FIG. 2 is a block diagram of the control circuit 17 in FIG. 1. In this embodiment, a stored program type digital computer is used in the control circuit 17. The water temperature sensor 21 is a temperature-sensitive resistance element, for example, a thermistor, and a certain standard voltage is applied to a terminal 30. Accordingly, a voltage determined by the division ratio between the resistance value of a resistor 31 and the resistance value across the terminals of the sensor (thermistor) 21 to this standard voltage is applied as an engine temperature signal VS to an analog multiplexer 33 (MPX) via a buffer amplifier 32. Various analog signals indicating the driving conditions of the engine are applied to the analog multiplexer 33 via terminals 34 and 35. These analog signals including the temperature signal VS are supplied in the time-division manner, to an analog-to-digital converter 38 (A/D) in response to control signals from a central processing unit 37 (CPU) via a control bus 36, and then the analog signals are converted to digital signals.
The detected signal of the throttle position sensor 19, that is, a signal indicating that the throttle valve is at the idling position, which causes the engine to be in the idling condition or in the decelerating condition, is applied to an input interface circuit 38 (I/F) via the line 20. A digital speed signal indicating the actual rotational speed of the engine, which is fed from the speed sensor 24, is applied to the input interface circuit 39 via the line 25.

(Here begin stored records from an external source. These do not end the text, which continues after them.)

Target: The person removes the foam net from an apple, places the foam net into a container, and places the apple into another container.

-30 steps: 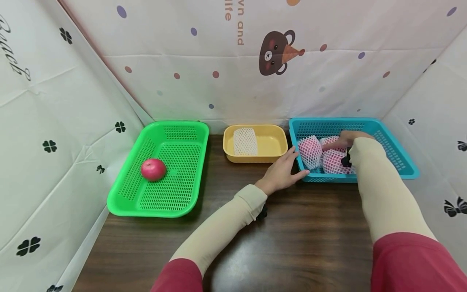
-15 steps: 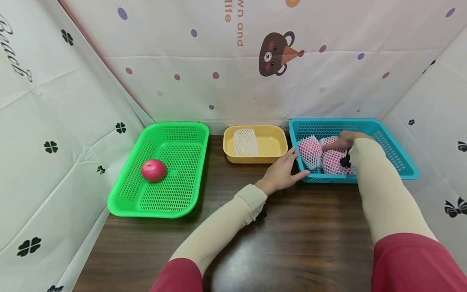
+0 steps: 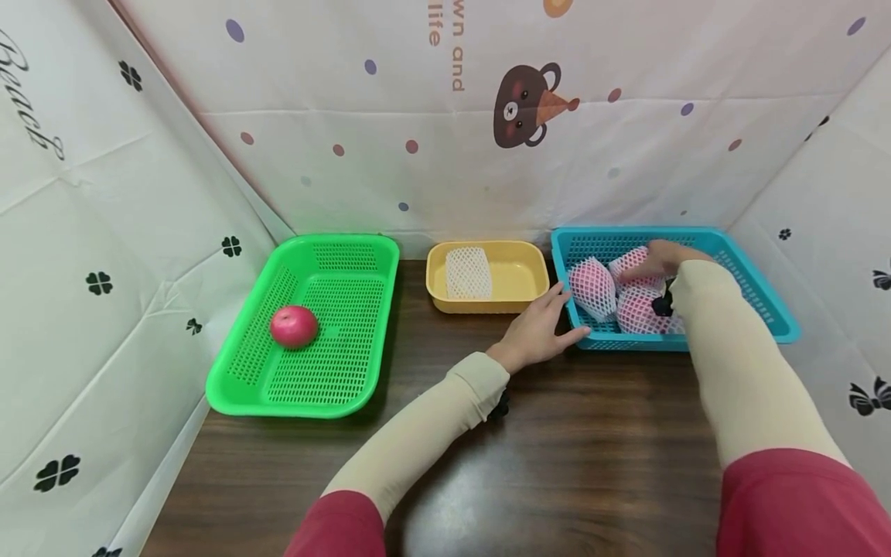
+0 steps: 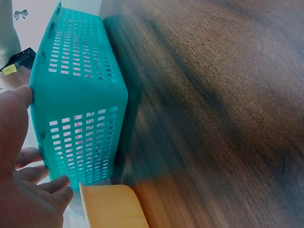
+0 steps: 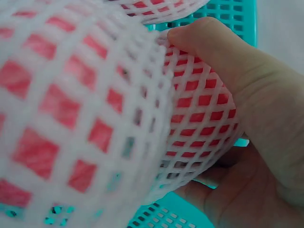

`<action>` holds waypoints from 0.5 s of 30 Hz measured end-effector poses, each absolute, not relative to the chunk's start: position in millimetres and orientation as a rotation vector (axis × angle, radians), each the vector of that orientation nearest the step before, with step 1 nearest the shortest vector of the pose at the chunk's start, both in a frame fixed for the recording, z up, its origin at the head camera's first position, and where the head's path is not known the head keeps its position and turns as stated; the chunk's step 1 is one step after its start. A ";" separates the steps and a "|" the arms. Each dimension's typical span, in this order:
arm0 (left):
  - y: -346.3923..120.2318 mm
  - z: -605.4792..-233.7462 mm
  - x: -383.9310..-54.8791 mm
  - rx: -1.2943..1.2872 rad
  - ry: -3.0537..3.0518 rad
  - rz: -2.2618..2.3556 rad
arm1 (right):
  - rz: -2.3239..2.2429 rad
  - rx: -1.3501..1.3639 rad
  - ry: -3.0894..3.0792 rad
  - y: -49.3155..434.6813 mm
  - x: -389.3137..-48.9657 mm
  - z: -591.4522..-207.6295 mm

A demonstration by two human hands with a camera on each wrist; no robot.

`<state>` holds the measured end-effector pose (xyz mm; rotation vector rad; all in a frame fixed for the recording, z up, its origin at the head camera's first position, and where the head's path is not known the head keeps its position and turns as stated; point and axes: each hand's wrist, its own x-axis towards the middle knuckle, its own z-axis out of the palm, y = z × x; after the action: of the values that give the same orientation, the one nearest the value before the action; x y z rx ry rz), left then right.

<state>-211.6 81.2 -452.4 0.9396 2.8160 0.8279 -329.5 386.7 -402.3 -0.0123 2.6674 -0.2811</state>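
Note:
My right hand (image 3: pixel 657 261) is inside the blue basket (image 3: pixel 755 290) and grips an apple in a white foam net (image 3: pixel 629 263). Its thumb lies over the net in the right wrist view, with the other fingers round the underside (image 5: pixel 202 104). A second netted apple (image 3: pixel 592 286) sits at the basket's left, and a third (image 3: pixel 640 311) lies in front of the gripped one, large in the right wrist view. My left hand (image 3: pixel 534 326) touches the basket's near left corner, thumb on the front rim and loosely extended fingers along the left side (image 4: pixel 33 180).
A yellow tray (image 3: pixel 522 275) with a flattened white foam net (image 3: pixel 468 272) stands left of the blue basket. Further left is a green basket (image 3: pixel 327 371) with a bare red apple (image 3: pixel 294 326). Patterned cloth walls (image 3: pixel 445 178) enclose the wooden table (image 3: pixel 557 464).
My right hand has moved slightly toward the back of the blue basket, and the netted apple in it has shifted up and tilted. The left hand stays at the basket's corner.

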 end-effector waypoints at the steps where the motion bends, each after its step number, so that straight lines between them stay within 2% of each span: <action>1: 81.3 -452.5 -211.6 0.940 2.817 0.825 | -0.297 -0.001 2.665 386.9 -329.8 -400.7; 15: 79.3 -452.5 -211.0 0.965 2.833 0.811 | -0.417 -0.077 2.723 392.1 -328.4 -375.2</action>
<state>-211.0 79.3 -452.5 0.9653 2.8329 0.8115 -328.4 392.1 -375.2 -0.0774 2.7228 -0.4173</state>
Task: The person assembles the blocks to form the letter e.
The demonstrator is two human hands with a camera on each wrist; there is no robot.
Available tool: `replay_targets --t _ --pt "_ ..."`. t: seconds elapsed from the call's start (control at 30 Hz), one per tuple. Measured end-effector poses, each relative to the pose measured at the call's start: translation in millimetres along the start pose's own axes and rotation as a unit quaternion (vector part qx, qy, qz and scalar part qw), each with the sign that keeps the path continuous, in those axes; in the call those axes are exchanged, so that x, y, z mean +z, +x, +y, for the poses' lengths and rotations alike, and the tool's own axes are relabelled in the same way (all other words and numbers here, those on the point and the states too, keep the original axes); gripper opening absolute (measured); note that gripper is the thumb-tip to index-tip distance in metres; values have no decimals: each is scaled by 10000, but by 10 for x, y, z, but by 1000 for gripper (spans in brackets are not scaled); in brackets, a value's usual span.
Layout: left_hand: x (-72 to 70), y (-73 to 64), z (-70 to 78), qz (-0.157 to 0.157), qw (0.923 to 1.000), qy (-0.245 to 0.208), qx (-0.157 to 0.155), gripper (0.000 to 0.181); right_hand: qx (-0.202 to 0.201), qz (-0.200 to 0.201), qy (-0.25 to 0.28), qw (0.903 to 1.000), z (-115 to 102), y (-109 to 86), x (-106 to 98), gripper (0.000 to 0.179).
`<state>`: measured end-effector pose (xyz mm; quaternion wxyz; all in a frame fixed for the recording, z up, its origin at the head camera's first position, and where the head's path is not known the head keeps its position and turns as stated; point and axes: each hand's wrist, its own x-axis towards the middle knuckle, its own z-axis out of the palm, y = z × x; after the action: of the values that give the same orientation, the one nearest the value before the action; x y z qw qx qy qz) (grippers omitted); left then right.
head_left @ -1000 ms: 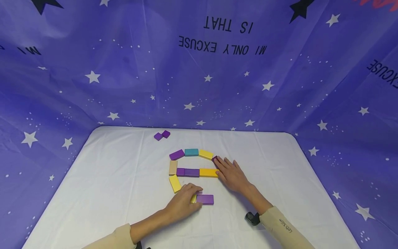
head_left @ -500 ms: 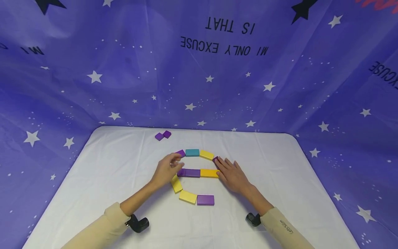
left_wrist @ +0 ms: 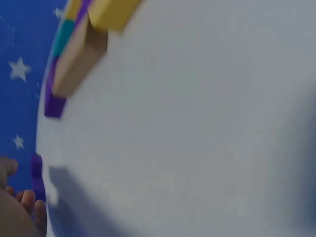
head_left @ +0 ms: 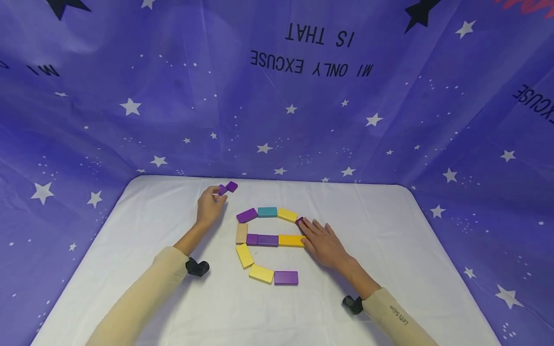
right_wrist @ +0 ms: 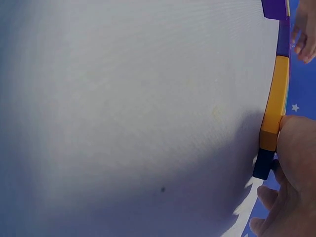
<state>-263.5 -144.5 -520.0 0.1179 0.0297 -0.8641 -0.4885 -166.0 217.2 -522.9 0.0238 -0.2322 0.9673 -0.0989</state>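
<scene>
In the head view my left hand (head_left: 209, 207) is at the back left, thumb and fingers parted beside the nearer of two small purple blocks (head_left: 222, 190); the other purple block (head_left: 232, 186) lies just behind. The left wrist view shows the fingers loosely bent close to a purple block (left_wrist: 37, 173). My right hand (head_left: 323, 245) rests flat at the right of the block outline, fingers over a dark purple block (head_left: 299, 220) that they mostly cover. Its thumb touches the end of the orange block (head_left: 291, 240), seen also as an orange block (right_wrist: 275, 101) in the right wrist view.
The outline, like a letter e, includes a purple block (head_left: 247, 215), a teal block (head_left: 267, 212), a yellow block (head_left: 287, 215), a wooden block (head_left: 242, 233) and a lower purple block (head_left: 286, 278). A white cloth (head_left: 368, 211) covers the table, with a blue starry curtain (head_left: 277, 120) behind.
My left hand has left the yellow block at the outline's bottom, passed over its left side and reached the small purple blocks at the back left. My right hand has stayed in place.
</scene>
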Motion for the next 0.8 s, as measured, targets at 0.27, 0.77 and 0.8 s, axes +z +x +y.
replay_targets --t 0.27,0.77,0.8 --pt "58 175 -172 138 9983 564 18 50 80 -60 48 9999 -12 3 7 58" --pt "-9 301 -196 -226 9954 936 -27 39 -18 89 45 9999 9 3 15 57" --pt "-17 299 -205 -238 9957 890 -18 38 -6 76 33 10000 12 4 16 57"
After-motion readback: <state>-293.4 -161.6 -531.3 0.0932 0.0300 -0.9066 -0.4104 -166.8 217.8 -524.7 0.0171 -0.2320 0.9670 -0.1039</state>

In FIG. 2, reference numeral 40 denotes an address and data bus and reference numeral 41 denotes a memory composed of ROM and RAM, in which data or approximate equations of the desired rotational speed as a function of engine temperature and the upper limit and lower limit values of the control output signal as functions of the engine temperature and corresponding to the flow rate of intake air to be controlled are preliminarily stored along with a control program. Furthermore, in FIG. 2, reference numeral 42 denotes an output interface circuit which includes an output register 43 (REG) receiving control output data via the data bus 40, a digital-analog converter 44 (D/A) performing digital-analog conversion of control output data and an amplifier 45 for amplifying analog control signals from converter 44. The output of the amplifier 45, that is, a driving signal, is applied to the above-mentioned actuator 15 via the line 18 to energize the actuator 15.
Operations of the control circuit 17 will now be described by reference to FIG. 2 and the flow chart of FIG. 3. Main flows of the control program stored in the memory 41 are diagrammatically illustrated in FIG. 3, and the control circuit 17, that is, the computer, operates as follows.
When a signal indicating that the engine is in the idling or decelerating condition is applied from the throttle position sensor 19, the CPU 37 instructs selection of a channel of the temperature signal VS to the analog multiplexer 33 at a point 50. Then the CPU instructs start of A/D conversion of the temperature signal VS to the A/D converter 38 at a point 51. The digital temperature signal VSD is taken into the CPU via the data bus 40 (point 52).
A specific relation between the value of the temperature signal VSD and a desired rotational speed NE, as shown in FIG. 4 is already stored in the memory 41. Furthermore, specific relations of an upper limit value SMAX and a lower limit value SMIN of the above-mentioned control output to the value of the temperature signal VSD, as shown in FIG. 5, are also already stored in the memory 41. As the method for storing these specific relations in the memory 41, there may be considered, for example, in case of the relation between the temperature signal VSD and the desired rotational speed NE, a mapping method in which values of VSD are directly used as addresses and corresponding values of NE are stored one by one, or a method in which the relation between VSD and NE is expressed as an approximate equation and the approximate equation is stored.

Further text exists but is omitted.